When the data ponits are iid, there will always be some cut-off point $m \leq d$ (indepentent of $n$) such that $\lambda_i \sim n$ when $i \leq m$ and $\lambda_i = 0$ for $i>m$ almost surely. This can be seen with the strong law of large numbers similarly to the counter expamle, you have already linked.
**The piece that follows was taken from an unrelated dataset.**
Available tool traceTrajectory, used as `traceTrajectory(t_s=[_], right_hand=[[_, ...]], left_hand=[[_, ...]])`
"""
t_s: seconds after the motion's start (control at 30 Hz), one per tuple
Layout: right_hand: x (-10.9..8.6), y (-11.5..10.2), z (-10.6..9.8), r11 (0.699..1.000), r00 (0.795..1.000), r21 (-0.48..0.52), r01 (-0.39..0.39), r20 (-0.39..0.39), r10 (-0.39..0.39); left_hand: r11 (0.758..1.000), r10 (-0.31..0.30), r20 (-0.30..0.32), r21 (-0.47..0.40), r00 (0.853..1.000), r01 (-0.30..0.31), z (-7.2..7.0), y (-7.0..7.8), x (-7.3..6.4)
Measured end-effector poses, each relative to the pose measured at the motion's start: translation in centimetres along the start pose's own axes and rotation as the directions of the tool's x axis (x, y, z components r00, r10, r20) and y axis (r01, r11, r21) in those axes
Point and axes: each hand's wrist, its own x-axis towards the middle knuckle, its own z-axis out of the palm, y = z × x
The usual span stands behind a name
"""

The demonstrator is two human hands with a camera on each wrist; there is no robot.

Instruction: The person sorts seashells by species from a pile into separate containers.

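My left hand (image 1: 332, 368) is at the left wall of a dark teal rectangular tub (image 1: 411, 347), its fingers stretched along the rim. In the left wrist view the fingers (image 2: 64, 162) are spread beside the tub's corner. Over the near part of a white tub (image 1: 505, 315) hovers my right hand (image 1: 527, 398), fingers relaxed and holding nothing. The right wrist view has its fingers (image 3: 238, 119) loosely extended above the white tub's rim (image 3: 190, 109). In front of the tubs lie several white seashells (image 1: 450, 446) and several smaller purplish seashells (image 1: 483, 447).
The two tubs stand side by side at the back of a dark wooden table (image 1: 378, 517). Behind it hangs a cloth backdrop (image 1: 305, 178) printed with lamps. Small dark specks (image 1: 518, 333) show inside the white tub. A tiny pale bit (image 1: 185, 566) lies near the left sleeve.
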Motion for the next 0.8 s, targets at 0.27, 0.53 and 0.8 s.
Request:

The condition, that $X_i$ needs to have a continuous distribution on $\mathbb{S}^{d-1}$ only ensures, that this cut-off point is $m=d$, which means all eigenvalues grow with speed $\mathcal{O}(n)$.
There are still very weak probabilistic statements one can make about the distances of data points to $u_i$.
If we mulitply the Gram-Matrix by $\frac{1}{n}$ we get the empirical covariance matrix $S_n := \frac{1}{n} Z_n^T Z_n$, where $Z_n$ is the random matrix given by $(Z_n)_{i,\cdot} = X_i^T$. It is easily seen, that
$$
\mathbb{E}[S_n] := (\mathbb{E}[(S_n)_{i,j}])_{i, j \leq d} = \left(\mathbb{E}\left[\frac{1}{n} \sum\limits_{k=1}^n Z_{k,i} Z_{k,j}\right]\right)_{i, j \leq d} = \left(\rm{Cov}\left[(X_{1})_i ,(X_{1})_j\right]\right)_{i, j \leq d} =: S \ .
$$
Now if $\eta_i$ are the ordered eigenvalues and $v_i$ the eigenvectors of $S$, then the strong law of large numbers will again ensure, that $u_i \xrightarrow{n \rightarrow \infty}_{a.s.} v_i$ for each $i \leq d$.
Also for any measurable set $A \subset \mathbb{S}^{d-1}$ the strong law of large numbers gives
$$
\frac{1}{n} \sum\limits_{j=1}^n 1_A(X_j) \xrightarrow{n \rightarrow \infty}_{a.s.} \mathbb{P}(X_1 \in A) \ .
$$
Now for fixed $i \leq d$, we can use both almost sure convergences to get
$$
\frac{1}{n} \sum\limits_{j=1}^n 1_{B_\varepsilon(u_i)}(X_j)
\xrightarrow{n \rightarrow \infty}_{a.s.} \mathbb{P}(X_1 \in B_\varepsilon(v_i)) \ .
$$
Since $S_n$, $v_i$ and $\mathbb{P}(X_1 \in B_\varepsilon(v_i))$ can be calculated with only knowledge about the distribution of $X_1$ and we can thus calculate to which value the percentage of data points within an $\varepsilon$-ball of $u_i$ will converge for large $n$.
While this result may be improved by using tail bounds to find out just how fast the empirical probability will converge to the limiting probability, it says nothing about the data points having to be close to $u_1$ but only, that they have to be (on average) closer to $u_1$ than $u_2,...,u_d$.